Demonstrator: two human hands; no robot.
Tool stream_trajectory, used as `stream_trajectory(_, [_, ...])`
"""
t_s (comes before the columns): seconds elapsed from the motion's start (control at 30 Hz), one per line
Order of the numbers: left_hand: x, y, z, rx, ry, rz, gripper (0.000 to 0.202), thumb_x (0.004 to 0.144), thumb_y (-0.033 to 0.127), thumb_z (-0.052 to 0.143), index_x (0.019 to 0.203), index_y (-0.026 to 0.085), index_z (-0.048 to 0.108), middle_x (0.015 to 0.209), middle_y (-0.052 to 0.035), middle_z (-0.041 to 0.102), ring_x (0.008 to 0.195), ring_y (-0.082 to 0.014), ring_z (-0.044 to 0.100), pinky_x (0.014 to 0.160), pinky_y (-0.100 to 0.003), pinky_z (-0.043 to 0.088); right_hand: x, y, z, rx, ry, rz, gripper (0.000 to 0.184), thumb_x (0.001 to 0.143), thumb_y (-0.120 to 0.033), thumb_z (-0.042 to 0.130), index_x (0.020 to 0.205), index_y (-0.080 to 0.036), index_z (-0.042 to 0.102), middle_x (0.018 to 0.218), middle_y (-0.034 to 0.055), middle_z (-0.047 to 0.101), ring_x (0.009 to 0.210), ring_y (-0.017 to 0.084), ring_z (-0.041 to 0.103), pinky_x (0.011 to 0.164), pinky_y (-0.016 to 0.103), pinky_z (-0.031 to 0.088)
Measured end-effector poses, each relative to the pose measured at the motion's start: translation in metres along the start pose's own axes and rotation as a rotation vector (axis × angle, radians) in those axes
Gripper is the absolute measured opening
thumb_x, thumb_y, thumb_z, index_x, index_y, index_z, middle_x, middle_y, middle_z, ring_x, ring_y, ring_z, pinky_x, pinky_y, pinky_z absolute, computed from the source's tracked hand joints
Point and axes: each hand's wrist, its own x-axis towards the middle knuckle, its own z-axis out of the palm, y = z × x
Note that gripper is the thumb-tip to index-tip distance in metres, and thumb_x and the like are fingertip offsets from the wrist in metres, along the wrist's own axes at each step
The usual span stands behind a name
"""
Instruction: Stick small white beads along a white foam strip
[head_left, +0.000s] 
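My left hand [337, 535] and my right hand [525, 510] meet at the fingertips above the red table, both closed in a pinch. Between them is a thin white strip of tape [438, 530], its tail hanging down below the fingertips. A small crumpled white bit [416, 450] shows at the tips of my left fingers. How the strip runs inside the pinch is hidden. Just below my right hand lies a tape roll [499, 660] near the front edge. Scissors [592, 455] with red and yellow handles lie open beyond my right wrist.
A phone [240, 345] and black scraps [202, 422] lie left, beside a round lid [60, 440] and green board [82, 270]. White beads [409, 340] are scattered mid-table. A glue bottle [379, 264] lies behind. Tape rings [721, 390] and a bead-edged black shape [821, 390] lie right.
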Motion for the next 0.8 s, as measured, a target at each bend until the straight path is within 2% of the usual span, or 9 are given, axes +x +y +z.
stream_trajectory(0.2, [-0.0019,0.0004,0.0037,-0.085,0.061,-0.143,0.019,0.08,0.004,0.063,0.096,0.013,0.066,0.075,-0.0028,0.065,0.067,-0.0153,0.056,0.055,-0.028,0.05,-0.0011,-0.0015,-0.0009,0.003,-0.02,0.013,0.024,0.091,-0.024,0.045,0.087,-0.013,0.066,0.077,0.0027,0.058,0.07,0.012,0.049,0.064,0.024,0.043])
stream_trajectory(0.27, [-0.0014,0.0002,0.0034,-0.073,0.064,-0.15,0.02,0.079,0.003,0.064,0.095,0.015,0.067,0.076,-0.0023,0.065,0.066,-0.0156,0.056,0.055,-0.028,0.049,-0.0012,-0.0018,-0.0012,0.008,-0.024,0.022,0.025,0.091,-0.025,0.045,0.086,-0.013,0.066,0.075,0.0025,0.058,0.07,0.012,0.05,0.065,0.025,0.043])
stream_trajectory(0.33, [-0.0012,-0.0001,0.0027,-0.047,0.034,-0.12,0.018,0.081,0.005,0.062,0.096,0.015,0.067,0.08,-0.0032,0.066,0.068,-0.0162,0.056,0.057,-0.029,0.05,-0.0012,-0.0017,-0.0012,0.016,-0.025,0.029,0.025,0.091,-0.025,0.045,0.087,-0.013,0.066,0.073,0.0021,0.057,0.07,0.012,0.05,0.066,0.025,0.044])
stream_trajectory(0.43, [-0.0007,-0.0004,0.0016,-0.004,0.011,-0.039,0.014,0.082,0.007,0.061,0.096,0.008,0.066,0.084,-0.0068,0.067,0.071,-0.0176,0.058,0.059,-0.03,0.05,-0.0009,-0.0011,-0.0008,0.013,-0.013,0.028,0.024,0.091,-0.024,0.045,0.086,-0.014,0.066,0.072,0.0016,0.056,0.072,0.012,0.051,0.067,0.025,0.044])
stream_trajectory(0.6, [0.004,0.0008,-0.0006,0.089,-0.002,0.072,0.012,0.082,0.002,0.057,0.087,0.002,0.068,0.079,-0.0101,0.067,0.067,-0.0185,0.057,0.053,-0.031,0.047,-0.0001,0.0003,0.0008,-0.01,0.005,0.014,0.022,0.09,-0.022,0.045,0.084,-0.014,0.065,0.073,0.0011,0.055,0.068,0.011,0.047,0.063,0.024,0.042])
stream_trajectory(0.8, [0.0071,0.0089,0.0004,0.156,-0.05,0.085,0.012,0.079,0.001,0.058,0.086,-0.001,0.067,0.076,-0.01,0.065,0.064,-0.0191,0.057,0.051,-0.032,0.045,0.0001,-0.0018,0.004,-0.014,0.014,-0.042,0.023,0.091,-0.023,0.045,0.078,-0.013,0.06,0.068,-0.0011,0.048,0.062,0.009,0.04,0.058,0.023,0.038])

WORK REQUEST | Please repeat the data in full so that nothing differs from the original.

ANSWER SPACE |
Demonstrator: two human hands; no robot.
Tool stream_trajectory, used as `stream_trajectory(_, [_, ...])`
"""
t_s (comes before the columns): seconds elapsed from the motion's start (control at 30 Hz), one per line
Order of the numbers: left_hand: x, y, z, rx, ry, rz, gripper (0.000 to 0.202), thumb_x (0.004 to 0.144), thumb_y (-0.033 to 0.127), thumb_z (-0.052 to 0.143), index_x (0.019 to 0.203), index_y (-0.026 to 0.085), index_z (-0.048 to 0.108), middle_x (0.015 to 0.209), middle_y (-0.052 to 0.035), middle_z (-0.041 to 0.102), ring_x (0.008 to 0.195), ring_y (-0.082 to 0.014), ring_z (-0.044 to 0.100), pinky_x (0.014 to 0.160), pinky_y (-0.100 to 0.003), pinky_z (-0.043 to 0.088); right_hand: x, y, z, rx, ry, rz, gripper (0.000 to 0.184), thumb_x (0.001 to 0.143), thumb_y (-0.120 to 0.033), thumb_z (-0.042 to 0.130), index_x (0.020 to 0.205), index_y (-0.080 to 0.036), index_z (-0.042 to 0.102), middle_x (0.018 to 0.218), middle_y (-0.034 to 0.055), middle_z (-0.047 to 0.101), ring_x (0.009 to 0.210), ring_y (-0.017 to 0.084), ring_z (-0.041 to 0.103), pinky_x (0.011 to 0.164), pinky_y (-0.016 to 0.103), pinky_z (-0.031 to 0.088)
Measured end-effector poses, each relative to the pose measured at the motion's start: translation in metres along the start pose's own axes and rotation as a rotation vector (axis × angle, radians) in those axes
Gripper is the absolute measured opening
thumb_x, thumb_y, thumb_z, index_x, index_y, index_z, middle_x, middle_y, middle_z, ring_x, ring_y, ring_z, pinky_x, pinky_y, pinky_z absolute, computed from the source's tracked hand joints
Point and axes: each hand's wrist, its own x-axis towards the middle knuckle, its own z-axis out of the palm, y = z × x
Note that gripper is the thumb-tip to index-tip distance in metres, and thumb_x and the like are fingertip offsets from the wrist in metres, along the wrist's own axes at each step
The usual span stands behind a name
"""
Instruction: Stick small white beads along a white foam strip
[head_left, +0.000s] 
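My left hand [337, 535] and my right hand [525, 510] meet at the fingertips above the red table, both closed in a pinch. Between them is a thin white strip of tape [438, 530], its tail hanging down below the fingertips. A small crumpled white bit [416, 450] shows at the tips of my left fingers. How the strip runs inside the pinch is hidden. Just below my right hand lies a tape roll [499, 660] near the front edge. Scissors [592, 455] with red and yellow handles lie open beyond my right wrist.
A phone [240, 345] and black scraps [202, 422] lie left, beside a round lid [60, 440] and green board [82, 270]. White beads [409, 340] are scattered mid-table. A glue bottle [379, 264] lies behind. Tape rings [721, 390] and a bead-edged black shape [821, 390] lie right.
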Motion for the next 0.8 s, as measured, a target at each bend until the straight path is within 2% of the usual span, or 9 are given, axes +x +y +z.
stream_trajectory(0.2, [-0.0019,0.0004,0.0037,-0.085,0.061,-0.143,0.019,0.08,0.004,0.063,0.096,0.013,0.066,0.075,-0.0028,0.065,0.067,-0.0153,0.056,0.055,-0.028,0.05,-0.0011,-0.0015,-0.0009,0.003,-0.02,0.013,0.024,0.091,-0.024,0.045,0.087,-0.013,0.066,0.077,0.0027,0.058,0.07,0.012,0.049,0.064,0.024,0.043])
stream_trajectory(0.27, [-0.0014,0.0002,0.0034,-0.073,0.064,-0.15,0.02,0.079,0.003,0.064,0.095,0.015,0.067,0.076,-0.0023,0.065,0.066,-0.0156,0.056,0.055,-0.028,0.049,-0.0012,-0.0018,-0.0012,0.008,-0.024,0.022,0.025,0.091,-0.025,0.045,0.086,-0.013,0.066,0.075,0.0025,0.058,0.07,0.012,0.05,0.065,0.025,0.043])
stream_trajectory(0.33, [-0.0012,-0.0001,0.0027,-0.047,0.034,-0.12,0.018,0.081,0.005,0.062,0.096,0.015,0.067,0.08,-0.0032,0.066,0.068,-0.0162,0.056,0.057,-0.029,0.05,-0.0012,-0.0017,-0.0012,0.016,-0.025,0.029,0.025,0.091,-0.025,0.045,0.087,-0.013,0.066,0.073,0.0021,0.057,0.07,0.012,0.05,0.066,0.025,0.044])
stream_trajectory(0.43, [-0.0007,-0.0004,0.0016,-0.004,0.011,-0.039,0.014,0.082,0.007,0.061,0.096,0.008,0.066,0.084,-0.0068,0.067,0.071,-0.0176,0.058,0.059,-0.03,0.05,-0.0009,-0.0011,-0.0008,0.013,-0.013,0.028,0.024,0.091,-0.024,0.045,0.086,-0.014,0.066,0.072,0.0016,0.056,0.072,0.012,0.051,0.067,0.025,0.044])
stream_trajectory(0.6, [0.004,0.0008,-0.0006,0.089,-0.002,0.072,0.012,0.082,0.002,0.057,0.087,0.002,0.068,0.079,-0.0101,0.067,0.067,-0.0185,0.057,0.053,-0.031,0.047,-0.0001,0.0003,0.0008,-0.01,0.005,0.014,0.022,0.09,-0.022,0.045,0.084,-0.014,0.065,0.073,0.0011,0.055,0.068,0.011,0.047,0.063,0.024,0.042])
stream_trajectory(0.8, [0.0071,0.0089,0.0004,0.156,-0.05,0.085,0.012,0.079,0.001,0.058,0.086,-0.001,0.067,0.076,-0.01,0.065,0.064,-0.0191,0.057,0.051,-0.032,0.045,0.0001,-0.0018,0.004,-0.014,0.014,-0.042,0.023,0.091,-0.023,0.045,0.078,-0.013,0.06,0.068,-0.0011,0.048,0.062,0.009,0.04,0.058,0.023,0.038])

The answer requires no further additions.